I just wanted to talk about a few thoughts I had regarding a recent video interview with Stephen Krashen and Steve Kaufman. Steve Kaufman is the man behind LingQ and is a very accomplished polyglot. He mostly advocates extensive reading and the idea of collecting massive amounts of words (very similar to Krashen). If you don’t know Stephen Krashen, I highly suggest looking him up. He has put together some very interesting ideas on second language acquisition that have had some incredible impact on self-studyers like you and I. Krashen’s main theories require “meaningful interaction in the target language” through comprehensible input.
“The best methods are therefore those that supply ‘comprehensible input’ in low anxiety situations, containing messages that students really want to hear. These methods do not force early production in the second language, but allow students to produce when they are ‘ready’, recognizing that improvement comes from supplying communicative and comprehensible input, and not from forcing and correcting production.” –Stephen Krashen
If you’ve talked with me or read any of this blog, you’ll probably realize that this is the particular ‘method’ (if you want to call it that) of language learning that I subscribe to, and I’m not alone. Many of the self-study language learning blogs out there regard Krashen very highly and take inspiration from his ideas.

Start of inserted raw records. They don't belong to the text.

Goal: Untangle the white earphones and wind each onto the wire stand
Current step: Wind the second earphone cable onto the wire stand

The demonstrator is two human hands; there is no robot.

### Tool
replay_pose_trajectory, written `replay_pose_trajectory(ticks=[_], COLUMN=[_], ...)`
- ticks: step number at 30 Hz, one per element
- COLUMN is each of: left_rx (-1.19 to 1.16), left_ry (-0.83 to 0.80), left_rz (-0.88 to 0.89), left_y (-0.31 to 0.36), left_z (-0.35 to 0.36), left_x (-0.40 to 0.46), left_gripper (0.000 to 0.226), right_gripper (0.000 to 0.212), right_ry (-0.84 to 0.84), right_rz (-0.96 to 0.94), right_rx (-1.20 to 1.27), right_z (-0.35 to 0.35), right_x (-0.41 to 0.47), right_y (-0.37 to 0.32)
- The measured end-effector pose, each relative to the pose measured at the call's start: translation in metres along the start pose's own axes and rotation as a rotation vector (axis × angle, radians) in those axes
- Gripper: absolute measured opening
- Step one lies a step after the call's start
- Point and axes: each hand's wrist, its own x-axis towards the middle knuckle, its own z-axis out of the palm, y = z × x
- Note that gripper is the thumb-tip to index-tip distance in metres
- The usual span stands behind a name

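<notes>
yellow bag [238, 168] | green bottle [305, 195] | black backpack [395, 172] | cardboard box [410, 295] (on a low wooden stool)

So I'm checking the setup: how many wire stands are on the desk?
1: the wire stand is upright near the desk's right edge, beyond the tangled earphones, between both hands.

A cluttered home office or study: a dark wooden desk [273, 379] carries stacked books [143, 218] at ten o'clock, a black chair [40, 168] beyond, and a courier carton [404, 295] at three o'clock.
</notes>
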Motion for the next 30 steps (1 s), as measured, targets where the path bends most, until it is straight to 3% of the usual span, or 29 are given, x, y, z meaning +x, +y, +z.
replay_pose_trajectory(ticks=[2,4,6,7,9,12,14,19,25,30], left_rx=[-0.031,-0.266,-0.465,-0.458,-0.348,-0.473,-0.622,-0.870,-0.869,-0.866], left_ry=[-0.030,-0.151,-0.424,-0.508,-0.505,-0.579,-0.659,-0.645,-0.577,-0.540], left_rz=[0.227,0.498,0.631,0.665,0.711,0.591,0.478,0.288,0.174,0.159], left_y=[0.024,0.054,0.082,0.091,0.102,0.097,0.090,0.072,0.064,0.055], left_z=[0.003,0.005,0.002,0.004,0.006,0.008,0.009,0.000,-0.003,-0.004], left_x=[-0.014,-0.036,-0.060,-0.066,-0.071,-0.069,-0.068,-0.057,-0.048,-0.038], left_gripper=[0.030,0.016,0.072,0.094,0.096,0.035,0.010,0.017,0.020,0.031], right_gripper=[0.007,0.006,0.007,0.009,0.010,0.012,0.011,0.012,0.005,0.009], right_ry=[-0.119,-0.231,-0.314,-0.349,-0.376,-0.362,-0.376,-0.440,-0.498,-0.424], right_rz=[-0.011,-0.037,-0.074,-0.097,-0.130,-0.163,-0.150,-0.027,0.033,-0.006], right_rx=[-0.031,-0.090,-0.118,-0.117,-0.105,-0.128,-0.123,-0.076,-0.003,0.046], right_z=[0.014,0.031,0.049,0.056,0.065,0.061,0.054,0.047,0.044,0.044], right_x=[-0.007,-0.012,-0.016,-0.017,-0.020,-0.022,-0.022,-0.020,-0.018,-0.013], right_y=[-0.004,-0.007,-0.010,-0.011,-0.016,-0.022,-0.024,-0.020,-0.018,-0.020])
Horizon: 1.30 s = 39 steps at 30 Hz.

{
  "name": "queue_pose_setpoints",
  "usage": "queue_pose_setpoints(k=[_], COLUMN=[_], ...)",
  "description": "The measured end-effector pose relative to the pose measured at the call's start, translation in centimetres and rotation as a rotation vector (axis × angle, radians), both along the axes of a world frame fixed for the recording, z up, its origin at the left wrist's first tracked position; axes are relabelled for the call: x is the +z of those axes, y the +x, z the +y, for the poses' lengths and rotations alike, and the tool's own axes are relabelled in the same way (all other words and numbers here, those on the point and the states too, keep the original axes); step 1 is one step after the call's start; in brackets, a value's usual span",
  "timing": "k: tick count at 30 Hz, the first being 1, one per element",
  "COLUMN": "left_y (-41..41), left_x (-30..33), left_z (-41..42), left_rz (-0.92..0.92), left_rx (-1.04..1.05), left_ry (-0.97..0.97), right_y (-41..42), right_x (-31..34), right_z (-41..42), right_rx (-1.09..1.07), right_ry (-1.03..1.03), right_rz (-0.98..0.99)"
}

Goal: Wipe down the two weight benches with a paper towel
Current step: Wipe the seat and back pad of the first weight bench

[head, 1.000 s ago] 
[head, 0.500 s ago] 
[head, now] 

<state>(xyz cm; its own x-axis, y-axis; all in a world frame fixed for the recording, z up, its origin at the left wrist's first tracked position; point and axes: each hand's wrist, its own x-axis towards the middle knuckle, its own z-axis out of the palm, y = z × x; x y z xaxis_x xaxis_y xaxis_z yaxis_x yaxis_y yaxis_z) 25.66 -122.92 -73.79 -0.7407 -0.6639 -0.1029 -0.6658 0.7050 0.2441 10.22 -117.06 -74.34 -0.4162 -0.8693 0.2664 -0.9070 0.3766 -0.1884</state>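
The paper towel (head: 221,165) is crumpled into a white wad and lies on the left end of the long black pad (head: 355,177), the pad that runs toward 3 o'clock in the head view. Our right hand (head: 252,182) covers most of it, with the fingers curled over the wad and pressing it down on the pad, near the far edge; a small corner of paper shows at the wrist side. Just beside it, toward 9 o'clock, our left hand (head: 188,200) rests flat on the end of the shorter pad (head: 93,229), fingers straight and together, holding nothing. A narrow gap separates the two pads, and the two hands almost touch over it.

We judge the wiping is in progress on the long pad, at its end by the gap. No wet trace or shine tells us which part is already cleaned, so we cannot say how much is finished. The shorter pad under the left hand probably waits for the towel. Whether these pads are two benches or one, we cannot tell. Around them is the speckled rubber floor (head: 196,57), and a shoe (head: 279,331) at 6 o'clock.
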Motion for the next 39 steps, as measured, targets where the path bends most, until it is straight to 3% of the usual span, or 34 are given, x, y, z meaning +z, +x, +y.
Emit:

Back to the subject of the interview. There was one particular point during the conversation that stuck out in my mind. It’s something that Kaufman says at 19:45 – 20:10. To give some context to their discussion, Kaufman and Krashen are talking about the level of comprehension when reading things in your target language. As long as what you are reading is compelling enough, you shouldn’t be worried about finding completely transparent material (ie material that you can understand 100%). Kaufman says that it’s perfectly okay to deal with things that are fuzzy, or things you don’t understand completely.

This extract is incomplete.